Anne Casimir Pyramus (or Pyrame) de Candolle (20 February 1836, Geneva – 3 October 1918, Chêne-Bougeries) was a Swiss botanist, the son of Alphonse Pyramus de Candolle.

==Early life and education==
He studied chemistry, physics and mathematics in Paris (1853–57), later spending time in England, where he met with Miles Berkeley. In 1859 he visited Algeria, and during the following year, continued his education in Berlin. Afterwards, he returned to Geneva as an assistant and colleague to his father.
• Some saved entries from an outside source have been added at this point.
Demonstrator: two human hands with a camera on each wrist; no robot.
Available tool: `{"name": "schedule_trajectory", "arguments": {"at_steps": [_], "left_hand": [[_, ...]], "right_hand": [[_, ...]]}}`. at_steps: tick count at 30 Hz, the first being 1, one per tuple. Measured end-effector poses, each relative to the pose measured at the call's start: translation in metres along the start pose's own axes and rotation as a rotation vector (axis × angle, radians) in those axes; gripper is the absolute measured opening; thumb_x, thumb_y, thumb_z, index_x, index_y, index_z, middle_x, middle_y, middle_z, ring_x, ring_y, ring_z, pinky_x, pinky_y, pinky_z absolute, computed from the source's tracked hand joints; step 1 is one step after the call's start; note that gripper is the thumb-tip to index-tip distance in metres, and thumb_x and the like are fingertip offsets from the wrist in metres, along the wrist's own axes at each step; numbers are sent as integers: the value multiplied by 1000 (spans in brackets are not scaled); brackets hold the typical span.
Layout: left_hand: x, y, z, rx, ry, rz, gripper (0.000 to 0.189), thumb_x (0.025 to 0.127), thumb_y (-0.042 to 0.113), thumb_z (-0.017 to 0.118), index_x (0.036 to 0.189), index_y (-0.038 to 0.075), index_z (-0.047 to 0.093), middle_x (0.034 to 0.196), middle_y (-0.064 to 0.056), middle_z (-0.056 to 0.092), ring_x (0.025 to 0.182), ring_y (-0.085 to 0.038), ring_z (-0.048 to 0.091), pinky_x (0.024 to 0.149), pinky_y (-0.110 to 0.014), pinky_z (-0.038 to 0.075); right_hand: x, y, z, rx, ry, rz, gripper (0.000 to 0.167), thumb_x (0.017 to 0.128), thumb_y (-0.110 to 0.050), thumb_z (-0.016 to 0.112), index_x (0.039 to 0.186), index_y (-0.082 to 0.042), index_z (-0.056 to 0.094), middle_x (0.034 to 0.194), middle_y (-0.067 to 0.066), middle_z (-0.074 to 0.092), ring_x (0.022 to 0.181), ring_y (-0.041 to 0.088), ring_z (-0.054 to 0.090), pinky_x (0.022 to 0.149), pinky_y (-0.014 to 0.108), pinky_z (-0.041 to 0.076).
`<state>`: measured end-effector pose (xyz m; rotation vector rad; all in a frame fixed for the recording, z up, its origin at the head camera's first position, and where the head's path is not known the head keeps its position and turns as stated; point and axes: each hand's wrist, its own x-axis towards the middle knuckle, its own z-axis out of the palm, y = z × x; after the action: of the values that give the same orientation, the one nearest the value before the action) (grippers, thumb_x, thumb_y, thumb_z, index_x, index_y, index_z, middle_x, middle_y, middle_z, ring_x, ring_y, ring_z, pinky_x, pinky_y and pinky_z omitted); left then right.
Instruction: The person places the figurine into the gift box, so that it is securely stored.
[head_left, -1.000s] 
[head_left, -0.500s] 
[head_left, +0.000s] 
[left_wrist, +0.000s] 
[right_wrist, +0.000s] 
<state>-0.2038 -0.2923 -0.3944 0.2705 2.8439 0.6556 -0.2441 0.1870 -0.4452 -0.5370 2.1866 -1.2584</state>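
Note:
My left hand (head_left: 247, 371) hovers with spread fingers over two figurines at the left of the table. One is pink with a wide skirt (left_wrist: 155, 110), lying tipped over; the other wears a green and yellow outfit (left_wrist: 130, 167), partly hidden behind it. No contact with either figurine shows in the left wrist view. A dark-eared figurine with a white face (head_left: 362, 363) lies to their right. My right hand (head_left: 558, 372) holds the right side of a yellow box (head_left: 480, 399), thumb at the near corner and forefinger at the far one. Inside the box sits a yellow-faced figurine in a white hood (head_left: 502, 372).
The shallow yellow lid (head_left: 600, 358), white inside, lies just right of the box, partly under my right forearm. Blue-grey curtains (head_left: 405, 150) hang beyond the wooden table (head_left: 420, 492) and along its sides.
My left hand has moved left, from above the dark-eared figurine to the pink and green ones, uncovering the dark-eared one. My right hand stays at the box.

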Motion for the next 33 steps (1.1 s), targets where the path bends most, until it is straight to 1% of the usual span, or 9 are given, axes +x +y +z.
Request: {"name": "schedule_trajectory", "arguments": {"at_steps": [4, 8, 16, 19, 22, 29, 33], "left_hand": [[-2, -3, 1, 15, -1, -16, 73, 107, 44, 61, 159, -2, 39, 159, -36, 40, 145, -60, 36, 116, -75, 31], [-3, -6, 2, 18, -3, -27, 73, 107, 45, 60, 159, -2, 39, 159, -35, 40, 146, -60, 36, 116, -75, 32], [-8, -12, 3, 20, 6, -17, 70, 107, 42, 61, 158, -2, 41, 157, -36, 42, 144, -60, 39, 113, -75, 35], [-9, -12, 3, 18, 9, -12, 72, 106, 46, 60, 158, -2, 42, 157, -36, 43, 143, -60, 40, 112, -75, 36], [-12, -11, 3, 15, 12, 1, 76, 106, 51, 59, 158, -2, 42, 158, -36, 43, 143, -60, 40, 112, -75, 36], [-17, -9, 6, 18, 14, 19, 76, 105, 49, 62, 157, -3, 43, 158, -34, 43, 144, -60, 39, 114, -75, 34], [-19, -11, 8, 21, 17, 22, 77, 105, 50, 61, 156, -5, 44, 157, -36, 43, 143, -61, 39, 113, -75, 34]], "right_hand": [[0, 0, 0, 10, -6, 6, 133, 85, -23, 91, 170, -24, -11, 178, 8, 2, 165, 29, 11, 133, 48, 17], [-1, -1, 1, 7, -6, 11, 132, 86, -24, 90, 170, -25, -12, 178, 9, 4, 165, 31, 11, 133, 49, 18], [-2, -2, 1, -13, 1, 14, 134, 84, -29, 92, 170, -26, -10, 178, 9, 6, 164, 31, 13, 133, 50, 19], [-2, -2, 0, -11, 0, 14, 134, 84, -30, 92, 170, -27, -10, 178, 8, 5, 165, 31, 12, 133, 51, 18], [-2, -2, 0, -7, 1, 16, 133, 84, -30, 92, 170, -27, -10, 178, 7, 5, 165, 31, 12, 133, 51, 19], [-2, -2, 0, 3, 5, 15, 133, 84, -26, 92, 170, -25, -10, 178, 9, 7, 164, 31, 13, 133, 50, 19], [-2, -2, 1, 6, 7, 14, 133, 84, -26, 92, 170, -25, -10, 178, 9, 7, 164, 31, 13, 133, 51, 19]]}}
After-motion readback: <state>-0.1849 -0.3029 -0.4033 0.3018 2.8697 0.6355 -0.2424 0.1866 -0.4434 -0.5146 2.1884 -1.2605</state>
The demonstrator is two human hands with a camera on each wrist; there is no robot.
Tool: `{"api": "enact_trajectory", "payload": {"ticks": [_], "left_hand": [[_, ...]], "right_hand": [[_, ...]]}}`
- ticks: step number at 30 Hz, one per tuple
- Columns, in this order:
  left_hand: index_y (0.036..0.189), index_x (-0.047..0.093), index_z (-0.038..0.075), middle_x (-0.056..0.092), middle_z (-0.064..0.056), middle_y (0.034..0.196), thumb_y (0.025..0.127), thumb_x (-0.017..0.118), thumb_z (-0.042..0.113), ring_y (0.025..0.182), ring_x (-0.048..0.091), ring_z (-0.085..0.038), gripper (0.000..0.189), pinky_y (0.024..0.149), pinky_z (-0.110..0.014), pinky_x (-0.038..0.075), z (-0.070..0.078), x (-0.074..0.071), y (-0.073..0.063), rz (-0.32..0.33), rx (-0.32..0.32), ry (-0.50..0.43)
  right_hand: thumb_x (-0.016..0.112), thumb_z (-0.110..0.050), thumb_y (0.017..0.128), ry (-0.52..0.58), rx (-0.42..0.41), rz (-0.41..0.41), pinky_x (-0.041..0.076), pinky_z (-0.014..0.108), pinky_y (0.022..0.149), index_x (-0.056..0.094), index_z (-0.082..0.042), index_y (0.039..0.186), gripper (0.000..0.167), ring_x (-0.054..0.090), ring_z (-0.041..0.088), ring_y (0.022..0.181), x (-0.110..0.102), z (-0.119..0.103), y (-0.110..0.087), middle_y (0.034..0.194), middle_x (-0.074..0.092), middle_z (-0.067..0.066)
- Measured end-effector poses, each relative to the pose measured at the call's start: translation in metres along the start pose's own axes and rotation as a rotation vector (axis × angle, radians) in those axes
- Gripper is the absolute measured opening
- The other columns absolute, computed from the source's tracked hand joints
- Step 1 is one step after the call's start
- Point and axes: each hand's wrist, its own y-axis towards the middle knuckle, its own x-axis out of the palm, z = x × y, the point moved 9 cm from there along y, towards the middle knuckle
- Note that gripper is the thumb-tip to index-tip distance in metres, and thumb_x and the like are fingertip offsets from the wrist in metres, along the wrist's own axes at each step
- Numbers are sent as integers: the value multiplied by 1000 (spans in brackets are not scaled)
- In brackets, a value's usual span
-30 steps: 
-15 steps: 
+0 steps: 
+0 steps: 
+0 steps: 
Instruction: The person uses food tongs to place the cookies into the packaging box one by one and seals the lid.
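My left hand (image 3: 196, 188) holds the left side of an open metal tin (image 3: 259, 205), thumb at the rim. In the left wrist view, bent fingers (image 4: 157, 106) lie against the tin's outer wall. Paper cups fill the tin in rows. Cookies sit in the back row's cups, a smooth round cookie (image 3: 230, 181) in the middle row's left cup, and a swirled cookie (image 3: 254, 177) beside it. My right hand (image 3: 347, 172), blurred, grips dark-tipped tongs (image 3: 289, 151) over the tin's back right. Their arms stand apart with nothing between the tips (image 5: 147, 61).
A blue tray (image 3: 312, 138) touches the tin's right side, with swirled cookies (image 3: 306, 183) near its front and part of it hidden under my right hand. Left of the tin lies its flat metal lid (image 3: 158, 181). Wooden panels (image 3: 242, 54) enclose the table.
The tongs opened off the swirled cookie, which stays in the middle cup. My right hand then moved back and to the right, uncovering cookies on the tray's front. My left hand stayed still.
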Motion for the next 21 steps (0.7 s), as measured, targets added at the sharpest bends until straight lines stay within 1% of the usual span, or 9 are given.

He married Anna-Mathilde Marcet and they had four children: Raymond Charles de Candolle (1864–1935), Florence Pauline Lucienne de Candolle (1865–1943), Richard Émile Augustin de Candolle (1868–1920) and Reyne Marguerite de Candolle (1876–1958).

==Career==
In the field of plant systematics, he used criteria such as stem structure and/or leaf arrangement as a basis of anatomical criteria. As a plant physiologist, he conducted investigations on the movement of leaves, the curling of tendrils, the effect of low temperatures on seed germination and the influence of ultraviolet radiation on flower formation. He was particularly interested in the botanical family Piperaceae.

He continued work on Monographiae phanerogamarum, a project begun by his father, and was co-editor of the Archives des sciences physiques et naturelles (Geneva). He held honorary degrees (doctor honoris causa) from the universities of Rostock, Geneva, Aberdeen and Uppsala.